TASK OBJECTIVE:
Look through the data below. Collect every line where the word "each" occurs.

DATA PROVIDED:
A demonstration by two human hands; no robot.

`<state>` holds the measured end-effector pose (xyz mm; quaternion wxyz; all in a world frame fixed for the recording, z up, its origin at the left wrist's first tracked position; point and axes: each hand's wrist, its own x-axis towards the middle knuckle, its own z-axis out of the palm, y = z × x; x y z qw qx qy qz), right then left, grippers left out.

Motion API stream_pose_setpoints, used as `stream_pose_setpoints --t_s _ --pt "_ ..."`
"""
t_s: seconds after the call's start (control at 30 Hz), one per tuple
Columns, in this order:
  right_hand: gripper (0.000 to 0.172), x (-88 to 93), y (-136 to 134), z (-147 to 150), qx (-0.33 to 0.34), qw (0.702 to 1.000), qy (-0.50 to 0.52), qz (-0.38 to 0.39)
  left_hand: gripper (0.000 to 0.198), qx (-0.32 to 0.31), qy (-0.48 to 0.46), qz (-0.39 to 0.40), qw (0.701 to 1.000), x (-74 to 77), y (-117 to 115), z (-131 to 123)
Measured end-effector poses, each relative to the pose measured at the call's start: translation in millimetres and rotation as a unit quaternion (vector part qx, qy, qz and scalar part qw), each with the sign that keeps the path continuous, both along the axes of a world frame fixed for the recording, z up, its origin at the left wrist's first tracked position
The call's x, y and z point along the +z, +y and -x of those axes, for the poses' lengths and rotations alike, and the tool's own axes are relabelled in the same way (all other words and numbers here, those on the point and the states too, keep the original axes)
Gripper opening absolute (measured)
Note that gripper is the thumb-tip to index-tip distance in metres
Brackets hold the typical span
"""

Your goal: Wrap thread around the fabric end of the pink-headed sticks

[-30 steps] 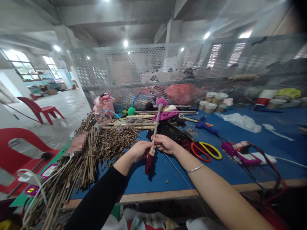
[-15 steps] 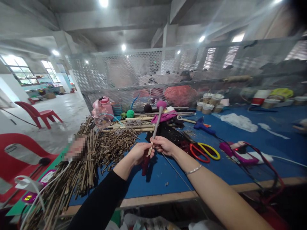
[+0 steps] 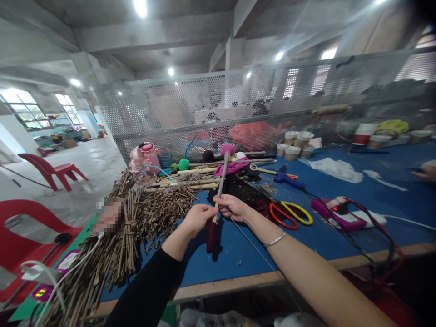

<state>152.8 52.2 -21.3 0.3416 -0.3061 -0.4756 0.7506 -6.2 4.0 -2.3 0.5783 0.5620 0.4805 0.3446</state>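
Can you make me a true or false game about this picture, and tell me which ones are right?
1. The right hand has its fingers on the stick. True.
2. The ball on top of the stick is green. False: it is pink.
3. The left hand is holding the scissors. False: its fingers are at the stick, and the scissors lie apart from both hands.
4. A shiny bracelet goes around the right arm. True.
5. The tied bundle of dry stems is on the left side of the picture. True.
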Motion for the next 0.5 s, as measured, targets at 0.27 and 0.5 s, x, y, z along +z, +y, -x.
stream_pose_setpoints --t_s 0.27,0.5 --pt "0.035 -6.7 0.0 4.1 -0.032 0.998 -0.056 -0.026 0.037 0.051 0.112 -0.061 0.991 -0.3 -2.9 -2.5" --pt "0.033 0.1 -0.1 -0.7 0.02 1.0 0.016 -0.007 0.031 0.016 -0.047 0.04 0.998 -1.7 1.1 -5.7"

WRITTEN RESPONSE:
`<state>` holds the measured end-effector pose (xyz mm; quaternion wxyz; all in a world frame fixed for the recording, z up, its origin at the left wrist's first tracked position; point and axes: each hand's wrist, its own x-axis towards the middle knuckle, its own z-axis out of the palm, y = z × x; x y z qw qx qy qz), right then left, grippers left out.
Measured end-effector poses, each relative to the pose measured at the call's start: translation in millimetres and rotation as a unit quaternion (vector part qx, qy, qz and scalar part qw), each with the sign that keeps the path continuous, both along the axes of a world frame fixed for the recording, z up, its origin at the left wrist's first tracked position

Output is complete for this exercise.